What you are asked to do:
Return the listing below unchanged, but without pictures.

═══ Data under study ═══

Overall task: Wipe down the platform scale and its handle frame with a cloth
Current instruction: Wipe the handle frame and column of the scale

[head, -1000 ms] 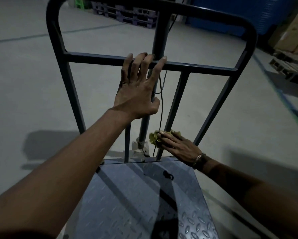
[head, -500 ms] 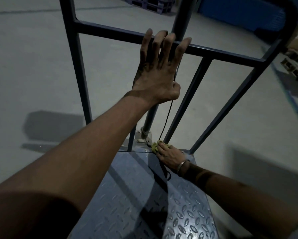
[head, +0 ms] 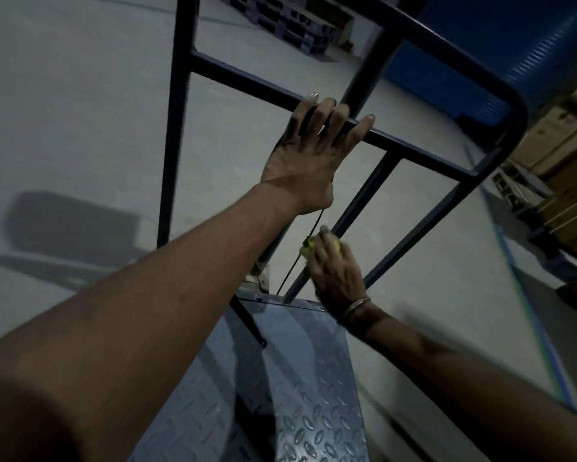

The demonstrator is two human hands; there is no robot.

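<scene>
While your left hand (head: 309, 158) braces on the handle frame (head: 414, 145), fingers nearly straight and slightly spread over its middle crossbar, your right hand (head: 335, 271) wraps a bunched yellow cloth (head: 309, 249) around one slanted strut below that crossbar, fingers curled over the wad. Below the frame's foot lies the platform scale (head: 300, 395), its deck a grey diamond-tread plate, ridged and faintly glossy. A thin black cable (head: 295, 258) drops along the frame just beside the cloth, toward the deck. The risk from here, as a judgement: the cloth could snag that cable and tug it loose, or your bracing hand could slip on the smooth painted tube if you lean harder. The frame is dark round tubing with a rounded upper corner, hard and slick; the cloth looks soft and crumpled. Beyond the frame spreads pale concrete floor (head: 80, 111), with cardboard boxes (head: 560, 168) to its far right.
</scene>
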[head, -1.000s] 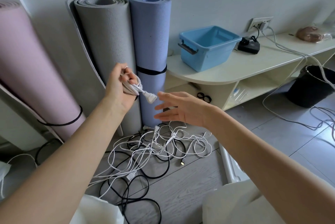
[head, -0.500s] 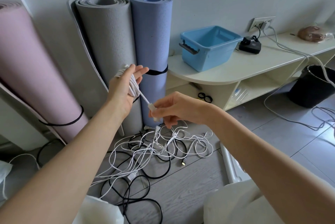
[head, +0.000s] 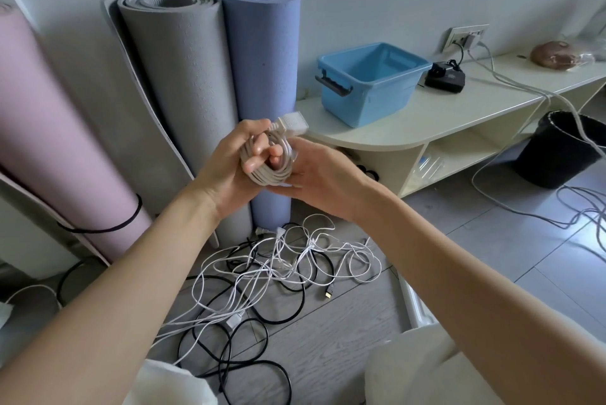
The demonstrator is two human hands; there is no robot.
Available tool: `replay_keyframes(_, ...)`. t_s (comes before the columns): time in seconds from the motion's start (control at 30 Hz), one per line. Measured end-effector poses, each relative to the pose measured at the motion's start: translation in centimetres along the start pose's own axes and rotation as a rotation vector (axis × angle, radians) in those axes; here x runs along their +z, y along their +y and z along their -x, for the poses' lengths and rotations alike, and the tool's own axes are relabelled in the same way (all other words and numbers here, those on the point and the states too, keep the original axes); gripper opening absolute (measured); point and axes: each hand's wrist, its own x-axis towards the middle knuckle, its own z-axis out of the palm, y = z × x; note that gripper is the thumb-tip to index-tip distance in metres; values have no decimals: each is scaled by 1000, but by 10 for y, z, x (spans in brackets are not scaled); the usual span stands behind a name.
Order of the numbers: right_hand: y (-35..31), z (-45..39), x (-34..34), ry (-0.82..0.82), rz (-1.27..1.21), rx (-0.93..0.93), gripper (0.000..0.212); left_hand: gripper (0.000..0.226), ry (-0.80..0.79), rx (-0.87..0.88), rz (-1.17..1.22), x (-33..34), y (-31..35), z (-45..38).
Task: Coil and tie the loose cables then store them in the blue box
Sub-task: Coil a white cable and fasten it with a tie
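A coiled white cable (head: 273,168) sits between both hands in front of the rolled mats, its white plug (head: 292,124) sticking up toward the shelf. My left hand (head: 229,165) grips the coil with fingers through its loops. My right hand (head: 314,175) cups the coil from the right and below, fingers curled around it. The blue box (head: 370,83) stands open and empty on the cream shelf top (head: 426,119), up and right of my hands. A tangle of loose white and black cables (head: 269,273) lies on the floor below.
Pink (head: 49,142), grey (head: 177,83) and blue (head: 262,60) rolled mats lean on the wall at left. A black charger (head: 446,76) and a wall socket (head: 465,37) sit beyond the box. A black bin (head: 564,152) and more cables (head: 583,208) lie at right.
My right hand pulled the plug end round and came up to the coil; both hands now hold it together, lower and further right than before. The view has tilted slightly.
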Motion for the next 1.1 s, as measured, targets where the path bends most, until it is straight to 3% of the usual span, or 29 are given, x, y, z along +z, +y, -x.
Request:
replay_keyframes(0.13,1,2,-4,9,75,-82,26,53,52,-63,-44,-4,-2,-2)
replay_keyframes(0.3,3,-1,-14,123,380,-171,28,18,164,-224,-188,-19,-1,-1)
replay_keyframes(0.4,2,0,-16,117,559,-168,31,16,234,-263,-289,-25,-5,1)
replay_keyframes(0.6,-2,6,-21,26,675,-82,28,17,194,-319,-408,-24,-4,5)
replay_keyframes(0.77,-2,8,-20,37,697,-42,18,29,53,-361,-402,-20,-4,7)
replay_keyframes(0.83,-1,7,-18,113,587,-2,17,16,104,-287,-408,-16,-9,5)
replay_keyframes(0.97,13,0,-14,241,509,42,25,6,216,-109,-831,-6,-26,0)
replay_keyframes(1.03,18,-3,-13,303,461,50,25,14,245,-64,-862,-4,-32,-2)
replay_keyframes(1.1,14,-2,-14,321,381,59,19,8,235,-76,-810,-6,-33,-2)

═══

Exercise response:
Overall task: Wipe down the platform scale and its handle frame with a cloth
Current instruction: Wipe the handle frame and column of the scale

[head, -1000 ms] 
[head, -500 ms] 
[head, +0 ms] 

The demonstrator is two human hands; there is no robot.

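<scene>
While your left hand (head: 309, 158) braces on the handle frame (head: 414, 145), fingers nearly straight and slightly spread over its middle crossbar, your right hand (head: 335, 271) wraps a bunched yellow cloth (head: 309, 249) around one slanted strut below that crossbar, fingers curled over the wad. Below the frame's foot lies the platform scale (head: 300, 395), its deck a grey diamond-tread plate, ridged and faintly glossy. A thin black cable (head: 295, 258) drops along the frame just beside the cloth, toward the deck. The risk from here, as a judgement: the cloth could snag that cable and tug it loose, or your bracing hand could slip on the smooth painted tube if you lean harder. The frame is dark round tubing with a rounded upper corner, hard and slick; the cloth looks soft and crumpled. Beyond the frame spreads pale concrete floor (head: 80, 111), with cardboard boxes (head: 560, 168) to its far right.
</scene>
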[head, -1.000s] 
[head, -0.500s] 
[head, +0.000s] 
The demonstrator is two human hands; there is no robot.
Available tool: `replay_keyframes(_, ...)`. t_s (comes before the columns): time in seconds from the motion's start (control at 30 Hz), one per line. Measured end-effector poses, each relative to the pose measured at the motion's start: translation in centimetres along the start pose's own axes and rotation as a rotation vector (axis × angle, radians) in those axes; here x runs along their +z, y along their +y and z along their -x, for the poses' lengths and rotations alike, and the tool's own axes are relabelled in the same way (all other words and numbers here, those on the point and the states too, keep the original axes); gripper opening absolute (measured); point and axes: each hand's wrist, its own x-axis towards the middle knuckle, its own z-axis out of the palm, y = z × x; note that gripper is the thumb-tip to index-tip distance in metres; values have no decimals: each is scaled by 1000, but by 10 for y, z, x (spans in brackets are not scaled); the usual span stands behind a name.
Order of the numbers: right_hand: y (-35..31), z (-45..39), x (-34..34), ry (-0.82..0.82), rz (-1.27..1.21), rx (-0.93..0.93), gripper (0.000..0.212); left_hand: gripper (0.000..0.226), ry (-0.80..0.79), rx (-0.87..0.88), rz (-1.17..1.22), x (-33..34), y (-31..35), z (-45..38).
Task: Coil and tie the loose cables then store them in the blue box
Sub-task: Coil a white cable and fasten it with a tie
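A coiled white cable (head: 273,168) sits between both hands in front of the rolled mats, its white plug (head: 292,124) sticking up toward the shelf. My left hand (head: 229,165) grips the coil with fingers through its loops. My right hand (head: 314,175) cups the coil from the right and below, fingers curled around it. The blue box (head: 370,83) stands open and empty on the cream shelf top (head: 426,119), up and right of my hands. A tangle of loose white and black cables (head: 269,273) lies on the floor below.
Pink (head: 49,142), grey (head: 177,83) and blue (head: 262,60) rolled mats lean on the wall at left. A black charger (head: 446,76) and a wall socket (head: 465,37) sit beyond the box. A black bin (head: 564,152) and more cables (head: 583,208) lie at right.
My right hand pulled the plug end round and came up to the coil; both hands now hold it together, lower and further right than before. The view has tilted slightly.
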Motion for the next 1.1 s, as measured, targets where the path bends most, until it is straight to 3% of the usual span, or 29 are given, x, y, z along +z, +y, -x.
Request:
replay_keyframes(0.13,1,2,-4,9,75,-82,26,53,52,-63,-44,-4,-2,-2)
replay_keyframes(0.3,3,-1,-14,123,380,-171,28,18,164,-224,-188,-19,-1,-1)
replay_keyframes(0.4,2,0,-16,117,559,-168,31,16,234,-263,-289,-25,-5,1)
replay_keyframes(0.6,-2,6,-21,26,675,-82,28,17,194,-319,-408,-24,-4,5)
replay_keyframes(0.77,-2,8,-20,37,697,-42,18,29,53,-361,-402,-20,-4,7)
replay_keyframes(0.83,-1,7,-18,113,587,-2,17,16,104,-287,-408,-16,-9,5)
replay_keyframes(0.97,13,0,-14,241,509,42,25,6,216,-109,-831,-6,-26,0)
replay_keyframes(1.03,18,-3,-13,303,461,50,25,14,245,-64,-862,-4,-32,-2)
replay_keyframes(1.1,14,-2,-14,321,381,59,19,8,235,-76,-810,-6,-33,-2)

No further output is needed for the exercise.